Listening Ears to Radio Waves


Denge Sound Mirrors - photo by Paul Russon, reproduced under Creative Commons Attribution Share-alike license 2.0

These ‘listening ears’ or ‘sound mirrors’ were built in the 1920s and 1930s They were experimental as can be seen by the the different shapes of each of the three reflectors: one is a long, curved wall about 5 m (16.4 feet) high by 70 m (230 feet) long, while the other two are dish-shaped constructions approximately 4–5 metres across.

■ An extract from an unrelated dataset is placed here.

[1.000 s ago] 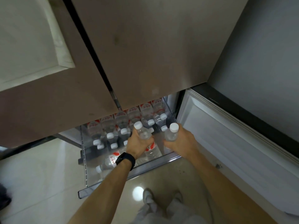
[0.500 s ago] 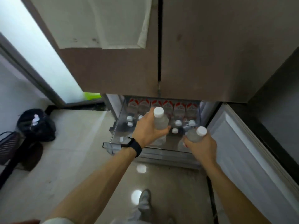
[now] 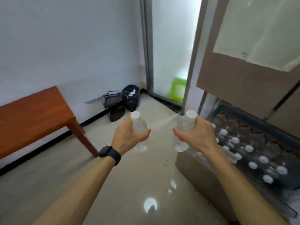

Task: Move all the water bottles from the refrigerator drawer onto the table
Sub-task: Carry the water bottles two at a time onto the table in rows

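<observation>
Our left hand (image 3: pixel 128 135) curls round the middle of one water bottle (image 3: pixel 139 127), which stands white cap up and leans a little to the left. A black watch (image 3: pixel 109 154) sits on that wrist. Our right hand (image 3: pixel 198 135) grips a second water bottle (image 3: pixel 185 124) the same way, cap up, with its clear base showing below the fingers. We hold both bottles in the air above the pale glossy floor (image 3: pixel 129 184), apart from each other and touching nothing but our hands.

Just right of the right hand, the refrigerator drawer (image 3: pixel 203 176) stands pulled out, low over the floor. In it we see the stored bottles (image 3: pixel 251 151) packed in rows, with white caps and red labels showing. The brown refrigerator door (image 3: pixel 243 82) rises above the drawer.

Well to the left, the reddish wooden bench (image 3: pixel 32 114) stands against the white wall. In the far corner a wire basket (image 3: pixel 112 99) and a black bin bag (image 3: pixel 130 98) sit beside a frosted glass door (image 3: pixel 170 46)
</observation>
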`<state>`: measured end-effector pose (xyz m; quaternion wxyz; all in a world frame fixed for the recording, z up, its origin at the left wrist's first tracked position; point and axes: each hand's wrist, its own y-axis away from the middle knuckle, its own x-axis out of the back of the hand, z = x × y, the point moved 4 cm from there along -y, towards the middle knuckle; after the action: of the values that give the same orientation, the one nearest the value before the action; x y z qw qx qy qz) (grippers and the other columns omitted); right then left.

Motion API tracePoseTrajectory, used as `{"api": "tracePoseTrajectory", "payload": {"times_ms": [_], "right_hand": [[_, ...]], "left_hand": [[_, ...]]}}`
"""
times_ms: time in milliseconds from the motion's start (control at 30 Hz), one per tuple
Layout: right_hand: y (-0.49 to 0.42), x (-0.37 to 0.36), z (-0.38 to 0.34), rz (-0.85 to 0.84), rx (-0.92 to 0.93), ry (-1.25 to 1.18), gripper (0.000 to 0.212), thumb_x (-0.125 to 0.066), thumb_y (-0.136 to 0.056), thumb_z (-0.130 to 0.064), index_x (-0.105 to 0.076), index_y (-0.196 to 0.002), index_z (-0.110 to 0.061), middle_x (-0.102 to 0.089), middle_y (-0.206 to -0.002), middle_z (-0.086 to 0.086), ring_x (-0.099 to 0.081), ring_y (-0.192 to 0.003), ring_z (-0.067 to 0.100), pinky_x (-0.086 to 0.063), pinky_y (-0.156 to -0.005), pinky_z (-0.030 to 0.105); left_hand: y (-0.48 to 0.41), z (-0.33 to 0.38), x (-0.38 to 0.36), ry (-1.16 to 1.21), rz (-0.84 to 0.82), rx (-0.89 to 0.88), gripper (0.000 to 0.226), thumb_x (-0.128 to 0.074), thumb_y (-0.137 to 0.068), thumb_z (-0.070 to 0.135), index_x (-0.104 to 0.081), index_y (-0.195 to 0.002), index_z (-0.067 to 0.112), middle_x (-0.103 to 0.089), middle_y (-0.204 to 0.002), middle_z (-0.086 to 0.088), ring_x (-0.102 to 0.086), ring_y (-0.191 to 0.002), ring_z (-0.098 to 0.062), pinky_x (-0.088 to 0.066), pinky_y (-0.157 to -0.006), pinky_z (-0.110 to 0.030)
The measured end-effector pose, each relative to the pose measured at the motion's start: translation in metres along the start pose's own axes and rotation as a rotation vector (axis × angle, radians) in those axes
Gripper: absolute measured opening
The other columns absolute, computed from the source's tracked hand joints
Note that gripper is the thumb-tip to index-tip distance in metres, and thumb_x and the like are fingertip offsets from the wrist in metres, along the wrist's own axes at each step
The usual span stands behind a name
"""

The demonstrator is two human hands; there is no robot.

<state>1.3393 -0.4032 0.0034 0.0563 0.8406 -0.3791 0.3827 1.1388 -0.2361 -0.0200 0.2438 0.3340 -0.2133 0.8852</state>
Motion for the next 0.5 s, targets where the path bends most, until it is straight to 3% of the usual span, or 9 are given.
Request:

Microphones placed at the focal point of the reflectors enabled a listener to detect the sound of aircraft far out at sea.

Unfortunately, you can no longer visit the site except as part of a guided tour and we were unable to arrange one when we passed through in 2010 while visiting Dungeness.

Radar (Radio Detection and Ranging) was developed for military purposes during the second world war – don’t worry, you are not getting a dissertation on the subject, you can Google as well as I can!  We visited The Royal Airforce Air Defence Radar Museum.  I’ve typed in its full name as there are several Radar Museums in the area.


It is difficult to believe that The Battle of Britain was controlled in rooms like this with young women pushing little markers across a plan.  The site was operational till 1993 – with many upgrades and the Cold War Operations Room looks like a smaller version of NASA or Dr Strangelove.


One of the great names in early radar development was Marconi and I grew up near this tower at the research station just outside Chelmsford.  It is a ‘Chain Home’ tower, that being the code name for the ring of coastal early warning systems built along the east and south coasts.  It is the only fully intact system left and celebrated 70 years from the Battle of Britain in 2010.

Last but not least, Alan saw a demonstration of this website and it is his latest toy.  I have been known to visit the site myself – purely in the interests of research of course.


  1. That's really interesting - surprising those things really worked.

  2. Some of the science museums have 'whisper dishes' on the same principle - there's one at the Exploratorium in San Francisco, I believe.